Background: Type I Mucopolysaccharidosis is an autosomal recessive genetic pathology of lysosomal origin due to variants in the α-L-iduronidase gene, responsible for a deficiency in the activity of the α-L-iduronidase enzyme (IDUA), which leads to intracellular accumulation of glycosaminoglycans, with subsequent cell damage and multi-organ dysfunction. The overall incidence is 0.54 to 1.84 cases per 100,000 newborns. There are three clinical forms with a variable degree of severity. Diagnostic confirmation is made by measuring the residual activity of the IDUA enzyme in leukocytes. Molecular analysis is performed by whole gene sequencing. Currently, there are approved treatments such as enzyme replacement therapy and/or hematopoietic stem cell transplantation.

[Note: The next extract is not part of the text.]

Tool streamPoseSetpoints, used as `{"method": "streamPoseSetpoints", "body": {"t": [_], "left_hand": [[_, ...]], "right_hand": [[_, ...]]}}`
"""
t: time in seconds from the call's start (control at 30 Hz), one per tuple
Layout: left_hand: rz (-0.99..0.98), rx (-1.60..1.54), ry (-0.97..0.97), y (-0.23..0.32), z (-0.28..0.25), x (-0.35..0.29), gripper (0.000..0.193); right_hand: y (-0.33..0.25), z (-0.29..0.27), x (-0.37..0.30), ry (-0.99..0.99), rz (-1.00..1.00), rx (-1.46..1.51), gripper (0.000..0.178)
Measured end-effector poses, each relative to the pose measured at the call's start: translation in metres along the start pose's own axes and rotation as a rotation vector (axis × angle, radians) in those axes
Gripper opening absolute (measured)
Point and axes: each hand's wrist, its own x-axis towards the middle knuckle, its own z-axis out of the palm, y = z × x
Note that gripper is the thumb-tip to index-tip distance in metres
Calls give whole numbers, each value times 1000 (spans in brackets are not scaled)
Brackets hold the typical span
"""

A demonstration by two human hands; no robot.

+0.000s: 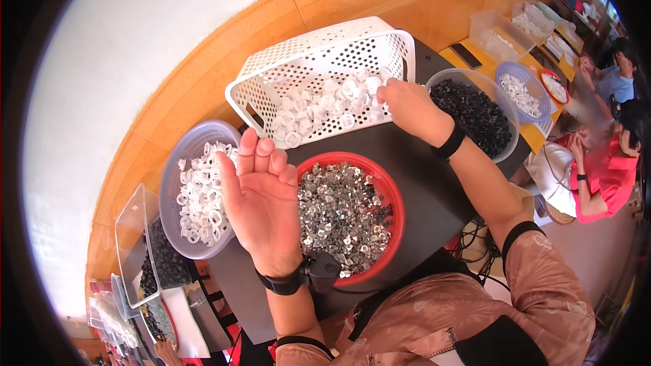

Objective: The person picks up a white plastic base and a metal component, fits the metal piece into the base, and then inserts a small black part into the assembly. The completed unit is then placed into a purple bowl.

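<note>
My left hand [261, 207] is turned palm up between the purple basket and the red basin, its thumb apart and its fingers loosely bent. Nothing shows on its palm. My right hand [415, 114] reaches over the right end of a white perforated basket [308, 47], which lies tilted toward me. Its fingertips are pinched together beside the small white plastic parts [325, 102] in that basket; what they hold, if anything, is hidden. Below stands a red basin [399, 230] full of small shiny metal pieces [342, 220]. White ring-shaped parts [203, 210] fill the purple basket [167, 183].
A clear bowl [513, 142] of black parts [471, 115] stands at the right of the dark table [427, 186]. Beyond are a blue basket [505, 68], a phone [466, 55] and seated people. A clear bin [132, 220] is at left, where another person's hand [166, 351] shows.
</note>
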Motion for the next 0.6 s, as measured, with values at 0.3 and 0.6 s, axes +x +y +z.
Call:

Case Report: We present the case of an 8-year-old male patient and the product of third-degree consanguineous parents, with no family history of genetic diseases, clinical suspicion of metabolic/genetic disease from 9 months of age, and diagnostic confirmation by measuring IDUA enzymatic activity (null) in leukocytes and a homozygous variant of the IDUA gene. The treatment was stem cell transplantation and enzyme replacement therapy at the age of 2, presenting favourable clinical evolution and stabilisation of systemic compromise (no cardio-respiratory-vascular compromise, no spinal cord compression, no joint contractures, no audiological alterations, growth and age-appropriate development, no infections, stabilization of corneal opacity and glaucoma).

Conclusions: The importance of knowing this disease lies in the establishment of early diagnosis strategies, the timely start of specific treatment, impacting the natural history of the disease, quality of life and prognosis of patients, by approaching preventive, predictive, participatory and personalised medicine.